Evet, “Neden Kürt Açılımı” derseniz; derim ki: çünkü ülkenin bir Kürt sorunu vardır. Ve bu sorunla yaşamanın getirdiği bir sorunlar sarmalı vardır. Doğru bir teşhis ile doğru bir tedavi uygulamak gerekirken, sorun inkar edilerek yok sayıldığından kangren haline gelmiş ve tüm bünyeyi tehdit etmektedir.
Sorun yeni de değil, ta Osmanlıdan bu yana vardır. 1840’lı yıllarda Bedirhan Ayaklanmasıyla dünya gündemine gelen Kürt Sorunu, Kırım Savaşından Berlin antlaşmasına siyasi literatürde yerini almış ve 1880 Şeyh Ubeydullah ayaklanmasıyla, milli özellikler kazanmaya başlamıştır.
O gün bugündür de, Kürtlerin birlikte yaşadıkları milletler, dünyanın emperyalist aktörleri ve en çok da Türkler için, tüm canlılığıyla bu sorun devam etmektedir.

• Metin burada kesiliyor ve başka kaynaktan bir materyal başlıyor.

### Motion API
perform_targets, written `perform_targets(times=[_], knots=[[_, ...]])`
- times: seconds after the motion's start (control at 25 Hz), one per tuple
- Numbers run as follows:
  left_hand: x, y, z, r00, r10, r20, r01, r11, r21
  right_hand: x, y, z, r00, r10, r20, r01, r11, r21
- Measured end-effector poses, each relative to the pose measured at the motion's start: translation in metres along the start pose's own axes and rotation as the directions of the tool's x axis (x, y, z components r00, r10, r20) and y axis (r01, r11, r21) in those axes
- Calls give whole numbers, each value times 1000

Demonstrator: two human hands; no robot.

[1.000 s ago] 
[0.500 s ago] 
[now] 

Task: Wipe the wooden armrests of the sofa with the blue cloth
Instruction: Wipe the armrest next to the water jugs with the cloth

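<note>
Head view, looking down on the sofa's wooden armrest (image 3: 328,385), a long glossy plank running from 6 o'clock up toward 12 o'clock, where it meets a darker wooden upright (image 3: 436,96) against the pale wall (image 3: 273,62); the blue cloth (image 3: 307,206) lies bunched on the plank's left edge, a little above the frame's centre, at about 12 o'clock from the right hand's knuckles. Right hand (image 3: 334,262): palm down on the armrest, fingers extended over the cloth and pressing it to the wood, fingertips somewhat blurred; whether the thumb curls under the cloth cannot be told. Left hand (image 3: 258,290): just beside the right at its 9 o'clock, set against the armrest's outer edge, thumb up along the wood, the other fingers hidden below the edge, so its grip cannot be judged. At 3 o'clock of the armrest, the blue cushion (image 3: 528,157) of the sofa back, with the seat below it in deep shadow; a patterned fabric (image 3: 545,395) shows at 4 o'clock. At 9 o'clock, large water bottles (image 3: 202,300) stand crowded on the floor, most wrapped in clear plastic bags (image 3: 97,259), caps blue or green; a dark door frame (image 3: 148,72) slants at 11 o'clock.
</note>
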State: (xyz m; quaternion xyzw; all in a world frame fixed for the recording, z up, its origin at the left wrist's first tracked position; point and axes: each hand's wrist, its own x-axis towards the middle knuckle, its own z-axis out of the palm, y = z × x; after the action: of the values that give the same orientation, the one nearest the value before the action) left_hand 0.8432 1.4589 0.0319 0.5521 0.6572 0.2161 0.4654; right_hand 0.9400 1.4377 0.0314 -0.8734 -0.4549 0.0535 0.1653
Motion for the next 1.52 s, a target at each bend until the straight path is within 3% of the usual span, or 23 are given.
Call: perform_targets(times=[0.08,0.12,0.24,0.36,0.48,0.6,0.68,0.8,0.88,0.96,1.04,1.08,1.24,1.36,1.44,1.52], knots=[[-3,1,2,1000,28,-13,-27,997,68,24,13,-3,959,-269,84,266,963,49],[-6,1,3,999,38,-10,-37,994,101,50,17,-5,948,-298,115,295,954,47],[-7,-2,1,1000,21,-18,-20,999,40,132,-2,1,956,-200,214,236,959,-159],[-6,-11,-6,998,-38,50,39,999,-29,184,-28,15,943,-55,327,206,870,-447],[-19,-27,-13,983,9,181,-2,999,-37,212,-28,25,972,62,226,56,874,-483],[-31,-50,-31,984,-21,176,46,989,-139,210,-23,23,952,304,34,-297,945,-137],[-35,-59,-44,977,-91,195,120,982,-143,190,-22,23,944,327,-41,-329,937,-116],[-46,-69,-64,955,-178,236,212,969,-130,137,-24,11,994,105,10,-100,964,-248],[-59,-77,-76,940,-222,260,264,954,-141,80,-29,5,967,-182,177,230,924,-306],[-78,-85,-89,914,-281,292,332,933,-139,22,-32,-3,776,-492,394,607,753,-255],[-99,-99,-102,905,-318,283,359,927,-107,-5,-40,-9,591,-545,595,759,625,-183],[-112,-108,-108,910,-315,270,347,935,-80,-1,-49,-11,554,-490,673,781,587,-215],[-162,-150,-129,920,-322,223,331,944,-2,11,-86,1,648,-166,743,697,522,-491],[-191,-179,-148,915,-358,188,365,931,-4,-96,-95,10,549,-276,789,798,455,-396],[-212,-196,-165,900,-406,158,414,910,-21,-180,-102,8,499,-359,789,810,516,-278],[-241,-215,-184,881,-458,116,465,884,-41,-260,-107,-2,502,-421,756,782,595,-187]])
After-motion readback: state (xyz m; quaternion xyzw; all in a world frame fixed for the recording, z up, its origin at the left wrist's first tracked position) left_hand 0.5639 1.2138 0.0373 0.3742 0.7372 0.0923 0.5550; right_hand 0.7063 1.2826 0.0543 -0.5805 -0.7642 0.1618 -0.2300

Bu güne dek, ne denli inkâr edilmiş olsa da, bunun tartışılması bir yana, bu alana girmek, adını anmak bile, ihanetle, bölücülükle eşdeğer sayılsa ve bir tabu haline getirilmişse de, sorun: sorun olarak yüz elli yıldır yerinde durmaktadır. Sorunu görmezden gelip inkâr etmek, ağzına alanı bölücü hain ilan etmek, sorunun çözümünü kolaylaştırmadığı gibi, daha da zorlaştırmakta ve hatta çözümsüz noktalara taşımaktadır.
Zaten yok sayarak hiçbir sorunu çözmek de mümkün olmayacağına göre, Kürt açılımı bence, ülke için tarihi bir fırsattır. Çünkü en azından sorunun varlığı büyük ölçüde kabul edilmiş ve bir tabu tartışmaya açılmıştır.

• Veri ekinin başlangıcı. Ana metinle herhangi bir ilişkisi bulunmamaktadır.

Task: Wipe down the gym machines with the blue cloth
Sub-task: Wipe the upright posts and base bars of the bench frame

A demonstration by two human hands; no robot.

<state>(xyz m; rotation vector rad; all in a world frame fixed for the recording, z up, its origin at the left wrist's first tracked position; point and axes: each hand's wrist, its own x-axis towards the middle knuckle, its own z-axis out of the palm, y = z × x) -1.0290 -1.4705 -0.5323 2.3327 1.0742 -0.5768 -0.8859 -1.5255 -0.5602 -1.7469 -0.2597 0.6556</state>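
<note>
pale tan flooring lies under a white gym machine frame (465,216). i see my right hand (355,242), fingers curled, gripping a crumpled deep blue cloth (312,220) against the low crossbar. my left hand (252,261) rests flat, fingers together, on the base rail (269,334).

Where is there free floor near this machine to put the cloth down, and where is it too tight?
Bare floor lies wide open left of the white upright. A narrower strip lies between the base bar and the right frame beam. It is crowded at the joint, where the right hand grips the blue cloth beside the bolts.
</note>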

Gerçi halkın bu güne dek sorunu kabul veya reddetme seçeneği olmayıp, devletin çizgisinde hareket etmekten başka çaresi olmadığından, önemli olan devletin sorunu kabul etmesidir ki, şu anda muhalefet sorunu görmemekte dirense de, hükümet sorunun kabulü ve çözümü yönünde, ordudan ve sivil toplumdan önemli ölçüde destek sağlamış gibi görünmektedir.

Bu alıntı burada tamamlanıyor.